In this course, we will read, think, discuss and write about issues in human trafficking and other forms of slave-like labour exploitation that exist in the modern world, such as bonded labour and sweatshop labour. Questions that we will discuss include, but are not limited to:
- What factors contributed to the various forms of slave-like exploitation?
- How is human trafficking defined by the UN Trafficking Protocol (2000)? What are the strengths and weaknesses of this Protocol?
- What are the problems of some existing approaches in combating human trafficking?
Economists claim that sweatshop job offers can improve the material condition of the workers. Is that a good reason to maintain the status quo?
- Are low-skilled migrant labourers entitled to any rights? Why?
The syllabus is divided into two units.

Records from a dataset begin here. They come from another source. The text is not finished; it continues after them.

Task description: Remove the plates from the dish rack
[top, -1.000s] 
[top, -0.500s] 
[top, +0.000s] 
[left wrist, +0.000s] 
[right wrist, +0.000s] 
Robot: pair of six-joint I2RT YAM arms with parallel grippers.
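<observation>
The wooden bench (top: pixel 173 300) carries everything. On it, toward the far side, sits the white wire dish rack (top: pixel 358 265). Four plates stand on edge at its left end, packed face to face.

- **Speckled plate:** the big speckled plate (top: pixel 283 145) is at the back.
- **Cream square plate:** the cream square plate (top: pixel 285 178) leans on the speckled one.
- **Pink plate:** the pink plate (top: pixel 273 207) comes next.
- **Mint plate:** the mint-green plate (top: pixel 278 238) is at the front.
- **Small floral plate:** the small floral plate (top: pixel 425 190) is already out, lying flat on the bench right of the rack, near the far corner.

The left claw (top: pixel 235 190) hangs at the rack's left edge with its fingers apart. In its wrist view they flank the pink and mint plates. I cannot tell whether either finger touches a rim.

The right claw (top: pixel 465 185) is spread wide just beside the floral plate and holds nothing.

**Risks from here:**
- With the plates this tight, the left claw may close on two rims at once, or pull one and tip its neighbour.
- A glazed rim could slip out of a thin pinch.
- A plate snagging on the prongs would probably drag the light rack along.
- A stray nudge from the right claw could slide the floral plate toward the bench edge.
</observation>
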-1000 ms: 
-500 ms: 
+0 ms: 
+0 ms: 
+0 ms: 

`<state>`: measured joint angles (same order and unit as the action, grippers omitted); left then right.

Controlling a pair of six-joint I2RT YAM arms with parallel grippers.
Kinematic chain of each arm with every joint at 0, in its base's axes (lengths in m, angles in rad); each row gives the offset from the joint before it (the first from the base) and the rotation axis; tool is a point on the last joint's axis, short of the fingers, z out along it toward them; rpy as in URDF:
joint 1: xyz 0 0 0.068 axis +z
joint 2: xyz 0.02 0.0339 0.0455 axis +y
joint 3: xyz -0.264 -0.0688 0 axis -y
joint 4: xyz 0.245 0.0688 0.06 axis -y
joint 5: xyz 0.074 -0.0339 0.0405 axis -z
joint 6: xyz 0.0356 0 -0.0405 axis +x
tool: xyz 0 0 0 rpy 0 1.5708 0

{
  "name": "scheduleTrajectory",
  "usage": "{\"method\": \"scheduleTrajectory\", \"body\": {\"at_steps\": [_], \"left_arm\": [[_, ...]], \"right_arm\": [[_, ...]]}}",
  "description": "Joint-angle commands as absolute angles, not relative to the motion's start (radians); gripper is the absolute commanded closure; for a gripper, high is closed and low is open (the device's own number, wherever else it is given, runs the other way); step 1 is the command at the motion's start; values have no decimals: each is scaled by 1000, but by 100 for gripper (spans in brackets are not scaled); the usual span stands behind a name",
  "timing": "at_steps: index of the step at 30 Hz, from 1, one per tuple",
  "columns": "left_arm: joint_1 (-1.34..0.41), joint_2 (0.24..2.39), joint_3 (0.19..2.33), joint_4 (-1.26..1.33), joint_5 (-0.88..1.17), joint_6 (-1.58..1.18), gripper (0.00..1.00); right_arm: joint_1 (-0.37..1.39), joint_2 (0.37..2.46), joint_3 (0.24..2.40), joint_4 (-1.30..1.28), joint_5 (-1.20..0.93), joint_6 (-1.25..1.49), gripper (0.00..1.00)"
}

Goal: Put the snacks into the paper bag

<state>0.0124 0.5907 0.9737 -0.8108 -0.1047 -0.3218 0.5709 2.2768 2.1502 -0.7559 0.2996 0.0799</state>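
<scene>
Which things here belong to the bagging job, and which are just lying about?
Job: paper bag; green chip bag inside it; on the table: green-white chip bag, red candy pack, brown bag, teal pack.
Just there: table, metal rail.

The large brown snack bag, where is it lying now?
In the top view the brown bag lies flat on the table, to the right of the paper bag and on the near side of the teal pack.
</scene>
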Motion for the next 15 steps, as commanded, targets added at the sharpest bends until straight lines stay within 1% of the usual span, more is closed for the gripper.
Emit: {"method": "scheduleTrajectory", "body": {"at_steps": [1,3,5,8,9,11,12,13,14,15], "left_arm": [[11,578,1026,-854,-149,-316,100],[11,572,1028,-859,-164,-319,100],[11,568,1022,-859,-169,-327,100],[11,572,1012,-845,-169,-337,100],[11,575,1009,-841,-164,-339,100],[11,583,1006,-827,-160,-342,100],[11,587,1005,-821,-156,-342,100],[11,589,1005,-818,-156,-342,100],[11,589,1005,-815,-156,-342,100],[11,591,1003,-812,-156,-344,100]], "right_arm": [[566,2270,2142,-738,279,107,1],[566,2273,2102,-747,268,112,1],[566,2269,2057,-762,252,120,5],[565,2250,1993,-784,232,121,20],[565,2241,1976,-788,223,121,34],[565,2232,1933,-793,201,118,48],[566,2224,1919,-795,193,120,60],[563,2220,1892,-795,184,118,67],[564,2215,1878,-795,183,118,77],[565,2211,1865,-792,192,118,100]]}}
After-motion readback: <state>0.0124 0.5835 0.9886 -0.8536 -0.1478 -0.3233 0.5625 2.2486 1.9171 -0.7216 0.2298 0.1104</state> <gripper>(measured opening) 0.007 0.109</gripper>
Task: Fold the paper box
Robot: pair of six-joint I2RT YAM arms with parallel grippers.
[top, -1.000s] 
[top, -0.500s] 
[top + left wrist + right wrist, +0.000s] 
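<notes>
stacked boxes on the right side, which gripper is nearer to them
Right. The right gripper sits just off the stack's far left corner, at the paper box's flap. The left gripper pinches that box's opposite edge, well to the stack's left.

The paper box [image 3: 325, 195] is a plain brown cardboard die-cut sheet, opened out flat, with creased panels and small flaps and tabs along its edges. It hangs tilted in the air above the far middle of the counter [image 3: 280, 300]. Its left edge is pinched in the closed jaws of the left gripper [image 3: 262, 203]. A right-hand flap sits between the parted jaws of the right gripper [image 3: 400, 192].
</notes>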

While the first unit introduces students to different forms of human trafficking and/or slave-like exploitation, the second unit explores debates among scholars concerning what should be done about them.
The primary objective of this course is to develop our skills in writing academic arguments. A good academic argument, however, very often begins with a careful reading of and exciting intellectual exchanges about source texts. Hence, we will make use of a variety of source texts as our starting point. Students are required to do the readings in advance, and actively engage in class discussions about them. In addition to enabling us to understand source texts, class discussions give us the opportunity to practice the skills that we need in argumentative writing, for example, skills in formulating and defending an interesting thesis, critically analyzing passages, effectively addressing counter-arguments, and logically structuring multiple strands of argument. Students will also be required to peer-review one another’s written work, so that they will in turn improve in diagnosing problems in their own essays and in coming up with fixes for those problems.
Structure of Writing Assignments
Students are required to write two argumentative papers, the first one to be due in Week 7, and the second in Week 14. Students write their first paper on the materials that they read and discuss in class. In their second paper, students have to do their own research on a topic of their own choice.